Gainesville City Commissioner Desmon Duncan-Walker was the next recipient, receiving the Leadership and Vision award.
Duncan-Walker has served as District I Commissioner since May 2021. In addition to her role in the city commission, Duncan-Walker has had a prolific effect on the community.
Prior to assuming her role with the city, Duncan-Walker founded the Gainesville Alliance for Equitable Development and was a member of the Alachua County Branch of the NAACP.
“What we also admire about her is she wants to involve the younger people in the community,” Cole-Smith said. “This aligns with Ms. Rosa Parks, who was also a part of and advisor to the local NAACP Youth Council.”
Duncan-Walker stood behind the podium to share remarks with the attendees after she was handed the award by Rev. Griner.
“From the moment my feet touched the ground here today, I have been overwhelmed,” Duncan-Walker said. “Overwhelmed with pride, overwhelmed with love.”
She used the opportunity to also address community issues she is making an effort to focus on as District I commissioner. Specifically, she called attention to gun violence and health care.
Duncan-Walker returned to her seat as she sang “Can’t Give Up Now,” focusing on the line “we just can’t give up now, we’ve come too far from where we started from.”
The last award was given to the “mystery recipient” who was unaware that they were receiving an award. Gainesville Police Chief Tony Jones was the final award recipient of the day and was met with a loud ovation as he headed toward the front to receive his award.
Jones has served more than 30 years with the Gainesville Police Department, most recently as the chief of police starting in September 2009.
Aside from his role with GPD, Jones serves on the Board of Directors for community organizations, including the Boys and Girls Club, The Black on Black Crime Task Force and Reichert House Youth Academy, the latter of which he co-founded.
“He is a man of quiet courage, one who has had that courage to connect with all of the people because of his genuine concern for people,” Cook-Smith said. “Quietly but effectively, Mr. Tony Jones works hard behind the scenes to forge positive and healthy relationships between community, college, faith-base, government…wherever he needs to find help to help people, he wants to continue to keep the lines of communication open.”

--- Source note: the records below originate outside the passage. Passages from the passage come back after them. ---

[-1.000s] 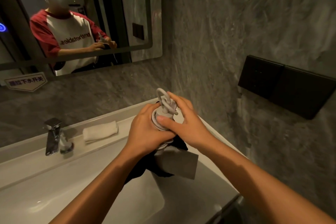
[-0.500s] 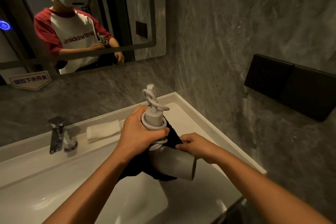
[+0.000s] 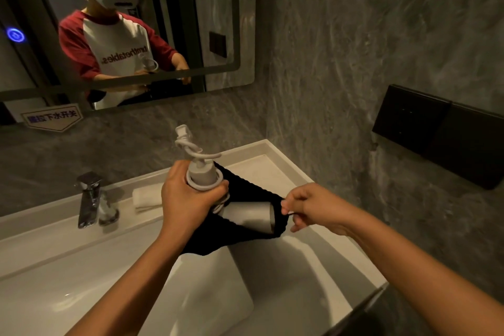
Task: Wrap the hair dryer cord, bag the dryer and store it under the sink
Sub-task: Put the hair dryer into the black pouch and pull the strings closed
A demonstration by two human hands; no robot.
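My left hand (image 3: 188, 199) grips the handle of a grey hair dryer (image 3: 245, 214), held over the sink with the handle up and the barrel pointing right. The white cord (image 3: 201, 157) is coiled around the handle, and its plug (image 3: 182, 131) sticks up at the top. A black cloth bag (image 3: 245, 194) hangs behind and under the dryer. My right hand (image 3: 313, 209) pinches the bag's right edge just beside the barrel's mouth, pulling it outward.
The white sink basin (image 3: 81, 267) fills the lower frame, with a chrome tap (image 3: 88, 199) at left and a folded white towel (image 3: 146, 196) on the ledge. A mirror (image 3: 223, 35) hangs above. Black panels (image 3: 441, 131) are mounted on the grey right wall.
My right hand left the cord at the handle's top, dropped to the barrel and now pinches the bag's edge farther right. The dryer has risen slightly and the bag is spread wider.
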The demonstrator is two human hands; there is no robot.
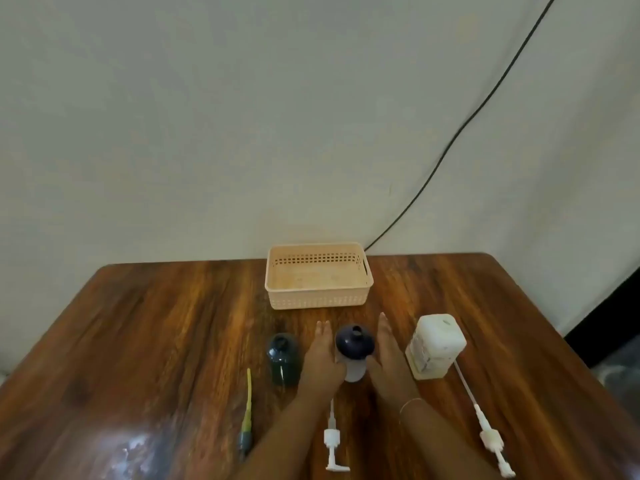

Jones accepted his award to another rousing ovation.
“My grandmother used to say, that the work you do speaks for you,” he said as he briefly shared comments with the audience following the acceptance.
Griner returned to the microphone one final time to present a certificate of appreciation to each member of the Rosa Parks Quiet Courage Committee. It was from there that he moved into his final words before the conclusion of the tribute, speaking on the theme of Sunday’s tribute.
The theme as determined by the committee was “Make Justice JUST Again.” Griner touched on multiple instances in which there has been wrongdoing involving racial prejudice.
“Justice, the only way that it can be ‘just is if anyone who is responsible for someone’s harm or murder or torture because of the color of their skin is quickly brought to justice,” he said. “That’s the only way it’ll work.”
Griner specifically pointed out the murder of George Floyd and the mass shooting inside of a Buffalo supermarket as examples.
“The fact that this kind of hate is going on in our nation should tell all of us that no matter who we are…we have to, every single day of our breathing lives, we have to make sure that justice has meaning,” he said. “And it has to be ‘just,’ in capital letters.”
Duncan-Walker summed up the meaning behind the tribute and the longing for justice toward the end of her acceptance speech.
“This mighty woman sat, so that we could stand,” she said.